Racism and discrimination account for around 70 per cent of trauma symptoms and 30 per cent of depression, she said.
“Not all trauma is equal and what this means is that there are very unique trauma variables that exist for Aboriginal people that increase the likelihood of posttraumatic stress disorder (PTSD),” she said.

“This is critical for us to understand as psychologists, because that then enables us to address those unique factors as part of more informed culturally specific treatments and ensure that these trauma responses do not get passed into future generations.”

What is intergenerational trauma?

Intergenerational trauma happens when the effects of a traumatic event or issue are passed down through generations via genes, biology and then through environments that exist as threatening to oneself, such as racism.

Westerman said the forcible removal of children was a particularly traumatic aspect of colonisation, which continued for decades.

She said the length of time trauma goes on for, the greater the likelihood of trauma being passed into future generations, because trauma behaviours become normalised as a reaction to threat.
“Attachment theory has told us for many decades that it is almost impossible to recover from forced removal from primary attachment figures,” she said.
“This compromised attachment has strong links with violence; alcohol and substance misuse into future generations.
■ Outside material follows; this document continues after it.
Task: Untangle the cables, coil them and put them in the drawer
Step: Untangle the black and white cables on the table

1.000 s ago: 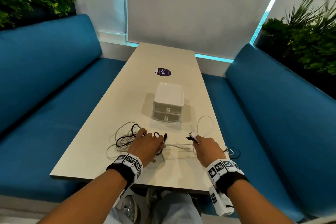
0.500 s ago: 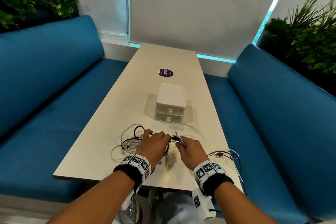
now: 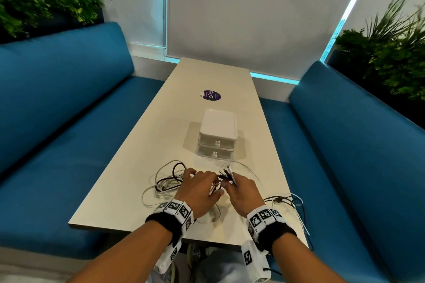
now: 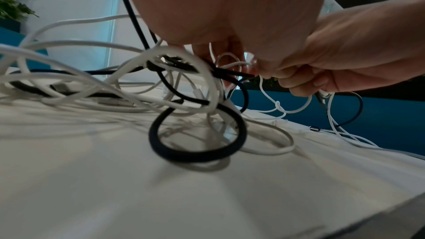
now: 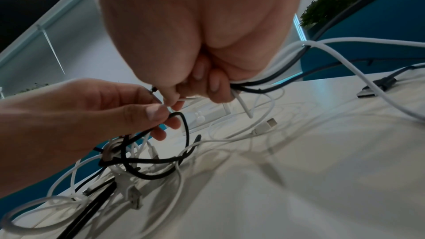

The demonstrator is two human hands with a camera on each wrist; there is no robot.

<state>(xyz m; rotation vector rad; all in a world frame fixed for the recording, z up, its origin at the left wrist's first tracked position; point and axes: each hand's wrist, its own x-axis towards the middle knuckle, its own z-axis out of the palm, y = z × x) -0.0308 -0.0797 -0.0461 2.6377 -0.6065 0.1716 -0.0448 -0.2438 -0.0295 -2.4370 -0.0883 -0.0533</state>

“So, treat the trauma; deal with many of the complex issues we are grappling with in our communities every day.”

Westerman said Price’s comments were “extremely damaging”, and denying trauma represents those who have PTSD as being somehow “to blame” for it.
“Many with trauma suffer in silence; as do their families. This type of commentary does not help those to seek treatment and support,” she said.
“Many people who experience trauma tend to internalise; they feel overwhelming victim shame; so will not seek help; they tend to manifest behaviour such as anger, alcohol abuse without insight into the fact that these behaviours are trauma based.

“When people deny that traumatic events were traumatic, this is invalidating to victims and leads to more engrained trauma responses.”

Indigenous Australians Minister Linda Burney told NITV Price’s comments were “completely offensive”.
“A statement like that denies what has been recognised academically, scientifically, medically,” she said.
Burney said Price’s comments denied the experience of many First Nations families.
“We only have to look at the stolen generations and the impacts that that has had down the generations,” she said.
“There are people from the stolen generations that are still alive that can tell you about what it means, and I think it is a betrayal to those people.”